|
En novembre 2013, nous a annoncé AWS CloudTrail pour suivre l’activité des utilisateurs et l’utilisation de l’API. AWS CloudTrail permet l’audit, la surveillance de la sécurité et le dépannage opérationnel. CloudTrail enregistre l’activité des utilisateurs et les appels d’API sur les providers AWS en tant qu’événements. Les événements CloudTrail vous aident à répondre aux questions « qui a fait quoi, où et quand ? ».
Récemment, nous avons amélioré la possibilité pour vous de simplifier votre audit et votre analyse de sécurité en utilisant Lac AWS CloudTrail. CloudTrail Lake est un lac de données géré pour la seize, le stockage, l’accès et l’analyse de l’activité des utilisateurs et des API sur AWS à des fins d’audit, de sécurité et opérationnelles. Vous pouvez agréger et stocker de manière immuable vos événements d’activité et exécuter des requêtes basées sur SQL pour la recherche et l’analyse.

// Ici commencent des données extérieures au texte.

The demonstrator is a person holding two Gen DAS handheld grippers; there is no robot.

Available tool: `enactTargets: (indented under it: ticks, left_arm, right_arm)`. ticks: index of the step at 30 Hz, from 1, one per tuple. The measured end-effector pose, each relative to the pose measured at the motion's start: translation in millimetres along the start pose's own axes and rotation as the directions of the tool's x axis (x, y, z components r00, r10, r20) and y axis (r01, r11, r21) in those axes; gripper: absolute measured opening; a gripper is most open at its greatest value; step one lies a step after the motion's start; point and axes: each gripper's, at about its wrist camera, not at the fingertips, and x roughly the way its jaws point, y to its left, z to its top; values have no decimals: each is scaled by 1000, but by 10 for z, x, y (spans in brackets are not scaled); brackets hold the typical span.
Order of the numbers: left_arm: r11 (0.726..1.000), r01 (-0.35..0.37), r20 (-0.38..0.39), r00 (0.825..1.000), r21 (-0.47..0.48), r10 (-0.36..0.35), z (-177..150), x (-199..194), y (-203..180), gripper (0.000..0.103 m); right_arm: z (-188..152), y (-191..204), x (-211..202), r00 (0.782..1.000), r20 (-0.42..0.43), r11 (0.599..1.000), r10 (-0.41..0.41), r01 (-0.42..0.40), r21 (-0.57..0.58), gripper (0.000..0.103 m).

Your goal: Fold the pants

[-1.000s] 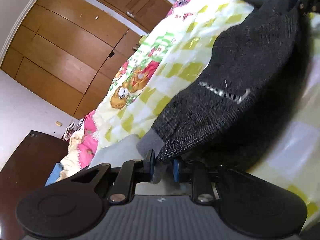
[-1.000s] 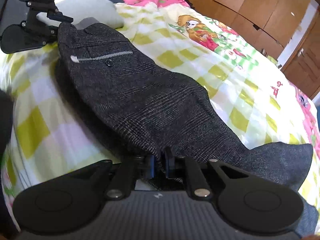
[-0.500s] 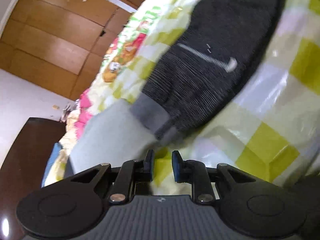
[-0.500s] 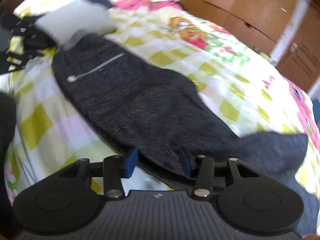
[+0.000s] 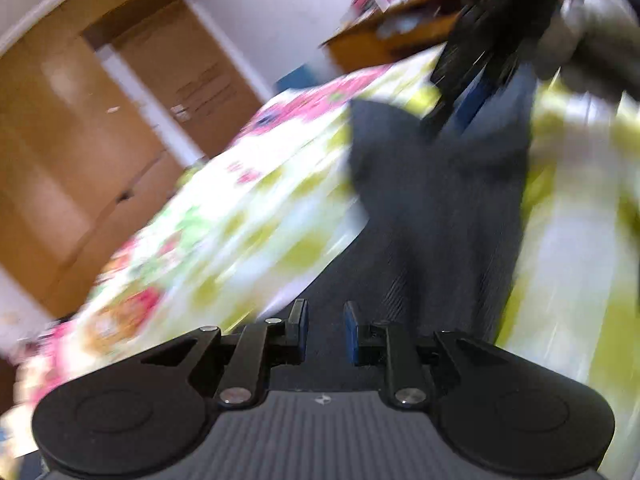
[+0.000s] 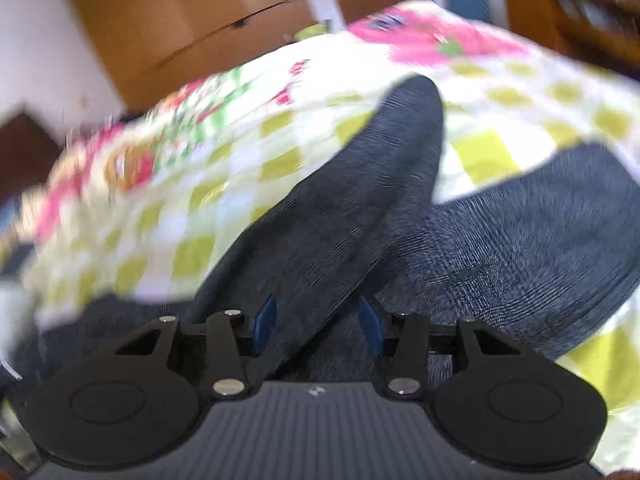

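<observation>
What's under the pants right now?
The dark pants lie on the yellow-checked bedspread, which shows all around them. Anything beneath the fabric itself is covered.

The pants (image 6: 400, 216) are dark charcoal grey with a fine woven stripe texture. The bedspread (image 6: 224, 184) beneath is white checked with yellow-green squares, bordered in pink, with green, red and orange cartoon prints. The wardrobe (image 5: 72, 152) is warm brown wood. Both the left gripper (image 5: 324, 330) and the right gripper (image 6: 316, 322) are black, each with blue finger pads (image 6: 265, 320). A blue panel (image 6: 468, 2) shows against the white wall.
</observation>
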Motion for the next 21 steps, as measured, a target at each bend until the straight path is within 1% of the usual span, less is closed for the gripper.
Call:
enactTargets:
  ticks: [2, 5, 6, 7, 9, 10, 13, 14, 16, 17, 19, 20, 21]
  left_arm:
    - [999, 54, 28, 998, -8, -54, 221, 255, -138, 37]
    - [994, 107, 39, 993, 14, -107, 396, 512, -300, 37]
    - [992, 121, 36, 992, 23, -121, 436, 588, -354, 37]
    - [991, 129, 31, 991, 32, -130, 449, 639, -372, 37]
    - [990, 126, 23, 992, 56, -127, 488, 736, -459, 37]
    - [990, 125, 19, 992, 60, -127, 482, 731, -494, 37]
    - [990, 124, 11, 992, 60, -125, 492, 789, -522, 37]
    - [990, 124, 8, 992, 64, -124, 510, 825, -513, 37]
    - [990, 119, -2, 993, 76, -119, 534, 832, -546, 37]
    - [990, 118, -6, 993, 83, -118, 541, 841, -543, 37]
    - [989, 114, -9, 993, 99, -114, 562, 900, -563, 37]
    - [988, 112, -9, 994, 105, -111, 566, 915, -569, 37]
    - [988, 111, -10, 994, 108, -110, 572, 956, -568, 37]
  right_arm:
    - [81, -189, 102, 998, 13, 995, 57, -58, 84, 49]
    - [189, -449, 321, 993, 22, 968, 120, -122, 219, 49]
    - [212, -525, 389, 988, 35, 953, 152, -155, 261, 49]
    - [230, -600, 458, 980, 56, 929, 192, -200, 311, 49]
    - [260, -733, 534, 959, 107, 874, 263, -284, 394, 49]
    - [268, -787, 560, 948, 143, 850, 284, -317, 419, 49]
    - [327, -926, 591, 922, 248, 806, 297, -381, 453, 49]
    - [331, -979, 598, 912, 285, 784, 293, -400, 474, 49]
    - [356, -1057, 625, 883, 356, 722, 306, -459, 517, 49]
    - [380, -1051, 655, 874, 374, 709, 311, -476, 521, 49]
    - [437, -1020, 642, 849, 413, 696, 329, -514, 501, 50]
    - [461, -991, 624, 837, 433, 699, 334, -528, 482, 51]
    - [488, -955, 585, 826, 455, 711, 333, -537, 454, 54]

Nous avons entendu vos commentaires selon lesquels l’agrégation des informations d’activité de diverses purposes dans des environnements hybrides est complexe et coûteuse, mais importante pour une picture complète de la sécurité et de la conformité de votre organisation.
Aujourd’hui, nous annonçons la prise en cost de l’ingestion d’événements d’activité provenant de sources non AWS à l’aide de CloudTrail Lake, ce qui en fait un emplacement distinctive d’événements d’activité d’utilisateur et d’API immuables pour les audits et les enquêtes de sécurité. Vous pouvez désormais consolider, stocker, rechercher et analyser de manière immuable les événements d’activité provenant de sources AWS et non AWS, telles que les purposes internes ou SaaS, en un seul endroit.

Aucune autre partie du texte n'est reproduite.